Dreaming with a Receding Hairline. (Though I’d prefer a receding Hareline)

I’ve been waxing nostalgic recently. Perhaps it’s because once again I’m ready to pick up my life and move it to a new, unexplored place. Perhaps it’s also because of the frustrations felt by having a life that’s not come together quite as planned. Maybe the reason why I’m writing this is because I saw my hairline receding today, not bad, but the skin around my temples is growing a bit more exposed — that and the fact that I see more and more grey hair.

I’ve grown wistful about the things I’ve never seen. I wonder, how is it in Spain? Is it beautiful or only disappointing? How are things really in Portugal? Is it really a country where one can lose onself drinking a bica, watching the sun go down over Lisbon?
I used to dream about that, dream about waking up in Castile viejo, the morning’s sun pouring through a half-open window, the curtains rustling gently in the breeze.
Paella and amontillado for lunch, tapas for dinner.

I don’t want to sound like I’m whingeing, travelling through Asia thrice in three years has been a privilege — at each turn I was treated warmly and shown the greatest hospitality.
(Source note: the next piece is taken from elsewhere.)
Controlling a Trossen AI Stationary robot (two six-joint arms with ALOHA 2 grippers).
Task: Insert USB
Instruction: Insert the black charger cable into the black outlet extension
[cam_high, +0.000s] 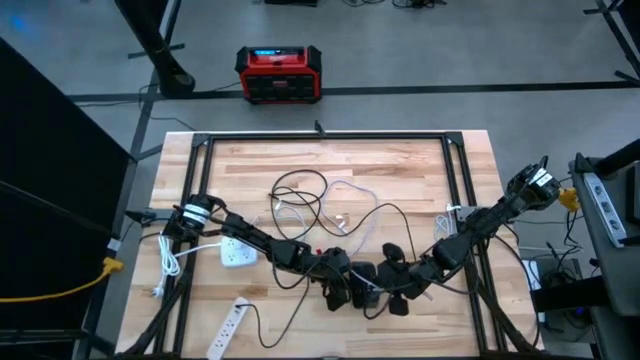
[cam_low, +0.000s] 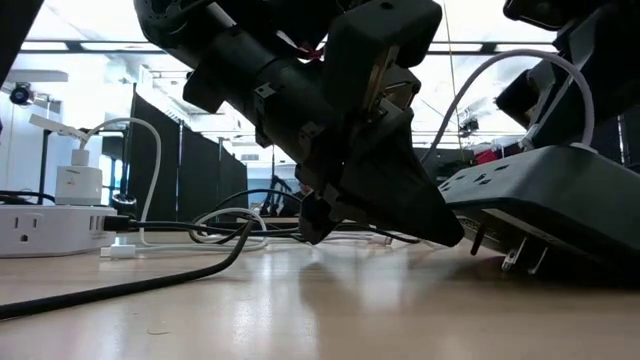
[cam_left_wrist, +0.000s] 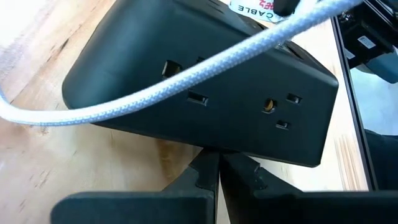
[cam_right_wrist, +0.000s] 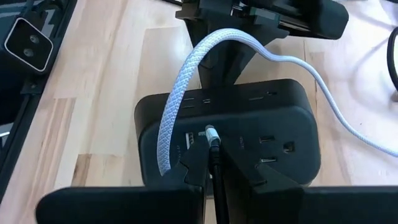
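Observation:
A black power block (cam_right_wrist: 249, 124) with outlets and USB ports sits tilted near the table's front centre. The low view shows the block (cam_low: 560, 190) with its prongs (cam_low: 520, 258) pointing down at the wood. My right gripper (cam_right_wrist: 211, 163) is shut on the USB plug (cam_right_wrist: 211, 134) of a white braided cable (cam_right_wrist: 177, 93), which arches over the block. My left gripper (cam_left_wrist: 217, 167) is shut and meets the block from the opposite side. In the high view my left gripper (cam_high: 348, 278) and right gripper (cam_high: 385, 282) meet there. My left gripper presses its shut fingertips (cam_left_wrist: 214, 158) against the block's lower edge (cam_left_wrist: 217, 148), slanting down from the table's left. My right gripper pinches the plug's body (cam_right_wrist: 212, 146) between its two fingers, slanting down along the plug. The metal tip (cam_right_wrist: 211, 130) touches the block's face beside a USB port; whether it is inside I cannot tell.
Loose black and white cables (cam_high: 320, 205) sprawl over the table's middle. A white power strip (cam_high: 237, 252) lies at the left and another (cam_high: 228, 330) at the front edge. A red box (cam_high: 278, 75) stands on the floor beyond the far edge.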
A vegetarian dinner in Taipei, the host a devout Buddhist who took pity on my for not having eaten all day. Dancing, screaming, jumping up and down, singing in Mandarin and Taiwanese for hours in Kaohsiung, drowning myself in the sweat of the thousands around me. Chatting with a salaryman eating a quick dinner in Tokyo, drinking coffee in Macau looking out onto a Baroque street with a Cantonese drama playing in the background, the symphony of lights by Victoria Harbour in Hong Kong, laughing and telling jokes over dumplings in Shanghai, fresh octopus and hot pot in Korea, paella and coffee in Hiroshima… These are my experiences, golden memories, pearls in my mind. These are the things I would never exchange for anything, the memories I hope stay fresh in my mind until I breathe my last. Not to forget, eating cake at a conditorie in Copenhagen, taking a train across Denmark — the sun peeking out from between the clouds now and then teasing us with promises of light.

Perhaps I’m just frustrated that I missed the best of times in Europe, times spent in cold kitchens in Germany, always under the dank, grey skies of central Europe busy with school or family drama. I know it’s not too late, but it seems as if what’s left is the grim reality that hangovers and cold turkey therapies are the most painful of phases.

Unknown's avatar

Author: Christopher-Dorset

A Bloody Kangaroo

6 thoughts on “Dreaming with a Receding Hairline. (Though I’d prefer a receding Hareline)”

  1. I spent 30 or more years rattling 10 degrees north/south of the Equator all the way around, plus frequent forays to northern Europe – nothing I had ever envisaged in careers interviews. It was rather nice to be paid to go to Singapore, Brisbane, Oslo or Maputo, but rural Portugal is pretty good too. Forget Lisboa and enjoy a bica and figo with Portuguese friends whille the sun sets over the marinated pig thrown casually on the barbie. Don’t worry abut the hairline or the grey bits – worry more about what the Good Lord has planned for your body that you need hair in your ears.

    OZ

  2. Christopher!

    A few years ago I read the ramblings that I wrote many years ago. I was highly amused to read what I had written aged 23 that the “world had passed me by” and I must just accept that….

    I’ve seen and done much more than I ever thought I could since then.

    Both Bearsy and I wanted to go to India…

    Five weeks ago, I gave up on that ‘dream’…

    … I’ve just resurrected that ambition. 🙂

  3. “I don’t like to sound like I’m whineging”

    Well you are!
    Be thankful that you have had the health and the ability to earn/ pay for your trips.
    There is more to life than running around the bloody world.
    Time you took up Bessarabian clogdancing and underwater basket weaving.

  4. Lobinho: one day, one day. After I finish with graduate school I just might go do that. I have some decent job prospects in East Asia and it wouldn’t be too hard to go to Europe from there. Just to warn you, the Mustelid and I could well decide to come visit at the same time.

    Boadicea: strangely enough, I’d very much like to go to the Indian Punjab and Goa, though the rest of India seems most interesting in pictures and history books.

    Christina: when one is in bloody San Francisco 90pc of the time Bessearabian clog daning while performing feats of underwater basket weaving in Pakistan almost sounds preferable.

  5. I’m with Boadicea on this one, Christopher.

    You are well-travelled, and there is no reason to suppose you need to stop. I doubt that many of us at your age knew what direction our lives would take.